The lack of a significant difference between Madrasa and non-Madrasa students adds to a small but growing body of research examining whether pre-primary children maintain their advantage once they enter primary school. Most researchers find a difference at the end of pre-primary (e.g., Aboud, 2006; Brinkman et al., 2016; Martinez et al., 2012) but do not follow the children into primary school. For example, the earlier study comparing Madrasa and non-Madrasa children in the same East African sites found significant benefits for the former after the first two preschool years but less at the end of pre-primary (Mwaura et al., 2008; Malmberg et al., 2011).
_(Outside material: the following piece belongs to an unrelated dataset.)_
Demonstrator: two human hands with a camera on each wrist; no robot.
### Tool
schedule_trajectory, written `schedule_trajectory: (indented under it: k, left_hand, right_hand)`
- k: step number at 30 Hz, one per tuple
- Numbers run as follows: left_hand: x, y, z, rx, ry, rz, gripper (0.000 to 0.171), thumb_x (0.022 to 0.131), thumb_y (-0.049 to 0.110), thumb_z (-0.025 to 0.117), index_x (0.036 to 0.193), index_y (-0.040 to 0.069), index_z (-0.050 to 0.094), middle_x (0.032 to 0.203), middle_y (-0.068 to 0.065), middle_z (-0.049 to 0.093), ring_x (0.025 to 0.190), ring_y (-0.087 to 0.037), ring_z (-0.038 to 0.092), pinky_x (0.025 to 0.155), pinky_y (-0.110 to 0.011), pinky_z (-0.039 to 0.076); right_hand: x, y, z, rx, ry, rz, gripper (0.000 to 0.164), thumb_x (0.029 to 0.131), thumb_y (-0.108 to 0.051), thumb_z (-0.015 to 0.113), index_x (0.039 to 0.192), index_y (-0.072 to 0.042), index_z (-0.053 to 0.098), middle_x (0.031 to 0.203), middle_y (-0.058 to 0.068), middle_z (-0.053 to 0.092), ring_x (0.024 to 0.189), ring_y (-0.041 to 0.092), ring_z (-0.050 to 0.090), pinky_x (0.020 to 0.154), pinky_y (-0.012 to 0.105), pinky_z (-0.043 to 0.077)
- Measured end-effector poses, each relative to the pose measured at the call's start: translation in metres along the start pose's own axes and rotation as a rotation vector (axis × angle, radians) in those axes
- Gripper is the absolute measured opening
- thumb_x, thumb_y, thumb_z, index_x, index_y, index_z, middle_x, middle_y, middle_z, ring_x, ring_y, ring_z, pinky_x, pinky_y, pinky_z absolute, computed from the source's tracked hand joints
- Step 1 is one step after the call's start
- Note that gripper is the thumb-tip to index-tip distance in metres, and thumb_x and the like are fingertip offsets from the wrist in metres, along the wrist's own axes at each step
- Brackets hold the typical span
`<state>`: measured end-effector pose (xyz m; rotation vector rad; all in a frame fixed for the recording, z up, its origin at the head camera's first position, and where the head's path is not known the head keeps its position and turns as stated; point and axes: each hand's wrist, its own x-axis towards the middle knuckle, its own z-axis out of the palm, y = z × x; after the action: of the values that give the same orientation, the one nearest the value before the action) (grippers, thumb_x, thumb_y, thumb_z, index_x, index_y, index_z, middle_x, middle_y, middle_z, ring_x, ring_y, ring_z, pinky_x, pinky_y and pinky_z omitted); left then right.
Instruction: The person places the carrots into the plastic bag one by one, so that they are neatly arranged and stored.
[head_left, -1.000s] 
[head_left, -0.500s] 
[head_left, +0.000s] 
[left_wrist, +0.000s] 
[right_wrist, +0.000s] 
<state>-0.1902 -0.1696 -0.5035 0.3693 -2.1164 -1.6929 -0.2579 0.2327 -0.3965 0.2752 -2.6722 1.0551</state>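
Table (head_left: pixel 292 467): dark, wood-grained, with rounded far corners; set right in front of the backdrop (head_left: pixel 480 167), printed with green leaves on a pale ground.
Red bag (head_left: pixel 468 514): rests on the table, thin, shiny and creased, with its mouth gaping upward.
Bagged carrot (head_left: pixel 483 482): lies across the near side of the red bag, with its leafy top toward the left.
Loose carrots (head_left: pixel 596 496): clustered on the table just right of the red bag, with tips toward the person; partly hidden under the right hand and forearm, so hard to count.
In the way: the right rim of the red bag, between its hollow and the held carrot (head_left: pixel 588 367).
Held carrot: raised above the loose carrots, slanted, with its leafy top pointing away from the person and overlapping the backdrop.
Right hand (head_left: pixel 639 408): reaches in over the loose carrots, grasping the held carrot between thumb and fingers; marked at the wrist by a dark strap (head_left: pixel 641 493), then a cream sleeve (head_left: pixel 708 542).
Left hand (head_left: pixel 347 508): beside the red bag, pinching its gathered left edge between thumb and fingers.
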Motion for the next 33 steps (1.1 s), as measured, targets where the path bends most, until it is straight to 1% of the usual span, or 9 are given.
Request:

This suggests that the Madrasa curriculum may be more appropriate for 3- and 4-year-olds but lacks attention to early literacy and numeracy skills for 5- and 6-year-olds. Only a few LMIC studies have followed children into primary school. Aboud and Hossain (2011) found superior literacy and math performance in first and second graders who had participated in the pre-primary program only after the program raised its quality (see also Aboud et al., 2016; Montie, Xiang, & Schweinhart, 2006). Thus, for benefits to continue beyond pre-primary school, its quality must be more than adequate. This may explain the lack of significant differences in outcomes in first grade despite higher quality of Madrasa pre-primaries overall, and an association between quality and student outcome. Madrasa pre-primary quality was not sufficiently higher to impact first grade performance. This finding is important and draws attention to the need for researchers to follow children beyond pre-primary when examining relations between quality and academic performance.

4.3 Associations of Literacy and Math Performance with Pre-primary Quality

The importance of pre-primary quality in predicting early grades literacy and math received some support from the multilevel linear regression analyses. The overall quality regression coefficients for Uganda (0.35) and Kenya (0.50) were moderate, and comparable to Sylva et al.’s (2006) and Aboud et al.’s (2016) associations with the ECERS-E, and better than other findings using the ECERS-R (e.g. Abreu-Lima et al., 2013; Burchinal et al., 2008; Early et al., 2018; Gordon et al., 2013) or the TIPPS in Ghana (Wolf et al., 2018). This is the first such support for the MELE and promising evidence for an association between overall quality in LMIC and first grade achievement. The 50-item quality measure showed good internal consistency in all countries and so could be used as a measure of program evaluation. The associations found here and elsewhere emphasize the need to raise the quality of pre-primary education in order to have a more lasting effect on early grade literacy and math.

Beyond overall quality, associations with a few specific domains were interpretable. Kenyan math scores were predicted by math quality (std coeff 0.56), and Ugandan literacy and math were related to teacher-child interaction (std coeff 0.39 and 0.45). The former is to be expected; the latter might be explained in terms of the value of teacher-child open-ended and one-on-one conversations promoting language skills.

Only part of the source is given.